Trucks and Auto Parts
On average, truck users can save up to $40,000 per annum by paying an additional amount of $70,000 upfront. Truck manufacturers have sensed the amount of potential in natural gas trucks. Paccar Inc. (PCAR), the producer of light, medium and heavy weight trucks, is already producing gas driven trucks to benefit from the opportunity. Ryder System (R) leases trucks and provides fleet management solutions. Their switch from diesel to natural gas trucks will help them to attract more customers to lease the gas driven trucks. Westport Innovations (WPRT) is a pure play on the Shale gas boom. The natural gas engine manufacturer has already shown its potential by beating the earnings this quarter by 63%, as the stock climbed 13%. Another key player is the giant Columbus based- engine manufacturer Cummins (CMI) which has been falling recently due to having soft demand from emerging markets.
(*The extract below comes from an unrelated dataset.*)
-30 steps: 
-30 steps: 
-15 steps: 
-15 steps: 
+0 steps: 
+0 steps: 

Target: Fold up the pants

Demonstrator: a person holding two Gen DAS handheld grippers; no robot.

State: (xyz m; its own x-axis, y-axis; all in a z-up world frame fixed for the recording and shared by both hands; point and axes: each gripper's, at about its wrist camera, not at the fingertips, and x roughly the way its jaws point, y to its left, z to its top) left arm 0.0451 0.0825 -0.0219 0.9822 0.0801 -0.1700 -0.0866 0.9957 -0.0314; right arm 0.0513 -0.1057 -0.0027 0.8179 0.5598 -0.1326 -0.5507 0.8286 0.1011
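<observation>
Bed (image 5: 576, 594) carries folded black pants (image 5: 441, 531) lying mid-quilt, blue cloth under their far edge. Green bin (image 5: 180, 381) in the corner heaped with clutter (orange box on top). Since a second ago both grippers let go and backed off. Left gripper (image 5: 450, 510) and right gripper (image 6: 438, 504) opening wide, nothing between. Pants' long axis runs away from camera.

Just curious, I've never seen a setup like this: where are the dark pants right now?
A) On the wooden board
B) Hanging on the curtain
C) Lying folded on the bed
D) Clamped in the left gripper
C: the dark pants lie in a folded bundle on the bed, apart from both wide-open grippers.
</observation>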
On the other hand, some companies use natural gas in their processes to produce auto parts. Cooper Tire & Rubber (CTB), the manufacturer of replacement of tires, is one such example that uses natural gas for molding synthetic rubber. Cheap gas will help bring the company's costs down.
According to Goldman Sachs, this industry is likely to pull $57-65 billion in the next 5-7 years. The five areas of development are:
- Gas processing
- LNG export
- Gas power
Material and Metal Castings
Construction firms use plenty of gas in producing asphalt and cement. This process will become cheaper as gas prices come down. Main beneficiaries include Vulcan Materials (VMC), which is one of the largest U.S. producers of construction aggregates like crushed stones, sand and gravel.
Some companies use natural gas to produce metal castings. Precision Castparts Corp. (PCP) is one such example that uses gas to make metal castings for industrial turbines.
As already stated, the Shale gas boom is going to adversely hit some businesses as well, especially the ones that heavily rely on demand for coal for their sales.
A large portion of rail road demand is derived from the thermal coal consumption. As gas becomes cheap, lesser thermal coal will be consumed. In this case, Norfolk Southern (NSC) is likely to suffer the most.
The coal suppliers of the utility sector are also least diversified. Cloud Peak Energy (CLD) is one such example.
Disclosure: I have no positions in any stocks mentioned, and no plans to initiate any positions within the next 72 hours.